MM Audio 2: The Essentials

Last updated: April 20, 2026

asset_wZPTqMZHcXKQnXQYA3MsgrRY_A banner for an article about 'MM Audio 2' and 'MM Audio 2 Text-To-Audio'. The style should be futuristic, sleek, with a dark background, glowing lines, and a tech aesthetic, similar .png

Introduction

The MM Audio 2 suite represents a sophisticated leap in audio generation within Scenario. Released in December 2024, these models allow creators to bridge the gap between silent visuals and immersive soundscapes through high-fidelity, synchronized audio production.


MM Audio 2 (Video-to-Audio)

MM Audio 2 is a specialized engine designed to generate perfectly synchronized soundtracks for silent footage. By analyzing visual cues and optional text prompts, it creates immersive, realistic audio experiences with cinematic precision and temporal accuracy.

  • Core Function: Breathes life into digital content by adding audio that matches the motion and context of an uploaded video.

  • Visual Analysis: The engine evaluates visual elements to ensure sound effects occur at the exact moment they are seen on screen.


MM Audio 2 Text-To-Audio (SFX)

For projects starting without video, MM Audio 2 Text-To-Audio (SFX) serves as an advanced generator that transforms descriptive prompts into realistic sound effects.
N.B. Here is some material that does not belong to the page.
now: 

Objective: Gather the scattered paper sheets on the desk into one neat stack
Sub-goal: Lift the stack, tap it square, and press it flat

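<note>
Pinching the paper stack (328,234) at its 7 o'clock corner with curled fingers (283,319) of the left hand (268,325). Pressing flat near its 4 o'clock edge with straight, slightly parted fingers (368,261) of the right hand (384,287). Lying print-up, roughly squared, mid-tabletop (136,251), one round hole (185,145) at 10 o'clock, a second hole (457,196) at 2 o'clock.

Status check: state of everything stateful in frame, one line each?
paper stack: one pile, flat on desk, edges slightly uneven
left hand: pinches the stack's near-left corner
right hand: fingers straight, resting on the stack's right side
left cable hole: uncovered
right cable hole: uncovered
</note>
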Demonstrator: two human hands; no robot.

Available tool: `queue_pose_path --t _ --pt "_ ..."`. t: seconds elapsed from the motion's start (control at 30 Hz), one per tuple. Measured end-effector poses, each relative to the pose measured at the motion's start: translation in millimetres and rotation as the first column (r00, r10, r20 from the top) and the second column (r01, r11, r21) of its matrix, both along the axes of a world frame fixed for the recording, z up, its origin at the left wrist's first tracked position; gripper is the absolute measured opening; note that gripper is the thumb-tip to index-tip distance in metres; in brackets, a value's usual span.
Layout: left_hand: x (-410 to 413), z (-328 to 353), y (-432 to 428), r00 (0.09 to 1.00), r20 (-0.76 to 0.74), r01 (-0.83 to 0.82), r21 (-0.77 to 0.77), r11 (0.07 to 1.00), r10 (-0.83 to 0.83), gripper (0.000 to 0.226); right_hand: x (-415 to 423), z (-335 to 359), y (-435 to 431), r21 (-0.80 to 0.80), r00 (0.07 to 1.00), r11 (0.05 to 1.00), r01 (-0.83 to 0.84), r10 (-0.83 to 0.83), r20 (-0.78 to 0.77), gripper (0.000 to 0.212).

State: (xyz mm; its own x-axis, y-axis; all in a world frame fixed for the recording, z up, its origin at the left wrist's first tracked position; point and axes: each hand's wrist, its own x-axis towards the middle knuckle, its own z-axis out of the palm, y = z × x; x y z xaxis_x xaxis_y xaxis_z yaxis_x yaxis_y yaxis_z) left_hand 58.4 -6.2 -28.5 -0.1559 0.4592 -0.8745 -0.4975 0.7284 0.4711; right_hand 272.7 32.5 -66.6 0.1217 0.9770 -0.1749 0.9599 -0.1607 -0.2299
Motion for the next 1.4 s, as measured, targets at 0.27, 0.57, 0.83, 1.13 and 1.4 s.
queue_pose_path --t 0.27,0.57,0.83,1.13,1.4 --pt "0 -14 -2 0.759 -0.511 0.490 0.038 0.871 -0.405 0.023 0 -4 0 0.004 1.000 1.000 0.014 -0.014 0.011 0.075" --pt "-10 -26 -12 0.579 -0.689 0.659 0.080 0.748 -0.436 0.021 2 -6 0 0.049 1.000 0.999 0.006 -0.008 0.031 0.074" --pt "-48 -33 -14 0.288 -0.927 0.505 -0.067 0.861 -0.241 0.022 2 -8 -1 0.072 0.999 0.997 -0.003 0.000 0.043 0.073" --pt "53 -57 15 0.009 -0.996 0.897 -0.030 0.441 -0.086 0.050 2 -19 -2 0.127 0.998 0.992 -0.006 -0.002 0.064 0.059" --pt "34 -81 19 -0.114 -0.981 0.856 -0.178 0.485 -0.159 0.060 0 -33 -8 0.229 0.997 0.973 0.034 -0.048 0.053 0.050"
  • Versatility: Instantly generates soundscapes for games, animation, and film.

  • Creative Detail: By simply detailing a specific scene or action, creators can bridge the gap between imagination and a finished audio asset.


Understanding the Parameters

Both MM Audio 2 models utilize a shared set of controls to fine-tune the resulting audio output:

  • Video is required. Provide the Scenario asset ID of the silent video clip you want to add audio to.

  • Prompt is required. Describe the audio you want: the environment, materials, and specific sounds. The model uses both the prompt and the video together. "Metal footsteps on concrete in an underground corridor" gives better results than just "footsteps".

  • Negative Prompt lets you exclude unwanted sounds from the output, such as "music", "crowd noise", or "echo".

  • Duration sets how many seconds of audio to generate, from 1 to 30 seconds. The default is 8 seconds. If the value exceeds the video length, the full video duration is used instead.

  • Quality Steps controls the number of diffusion steps, from 4 to 50. The default is 25, which is a good balance between quality and speed. Higher values produce cleaner audio at the cost of longer processing time.

  • Prompt Strength controls how much the text prompt influences the output versus the visual content, on a scale from 1 to 20. The default is 4.5. Higher values keep the audio closer to what the prompt describes. Lower values let the video's visual signal drive more of the result.

  • Focus on Subject is a toggle. When enabled, the model concentrates audio generation on the parts of the video that match the prompt and ignores unrelated content. Useful when the video has multiple subjects and you only want audio for one of them.

  • Seed is optional. Set it to any integer from 0 to 65,535 for reproducible output.

MM Audio 2 Text-To-Audio

  • All parameters are the same as MM Audio 2 except there is no Video input. The model generates audio from the text prompt alone. Use this for standalone sound effects without a video source.


How Video-to-Audio Works

MM Audio and MM Audio 2 analyze the video frame-by-frame and combine the visual signal with your text prompt to generate audio that is temporally aligned with the action on screen. A door opening at second 3 in the video will receive the creak sound at second 3 in the audio output. A character walking across frame will generate footstep sounds that match the stride cadence visible in the video.

The text prompt acts as a steering mechanism: it tells the model what category of sound to generate (footsteps, rain, machinery) while the video provides the timing and environmental context. Setting cfgStrength higher gives the prompt more influence; setting it lower lets the visual content drive more of the result.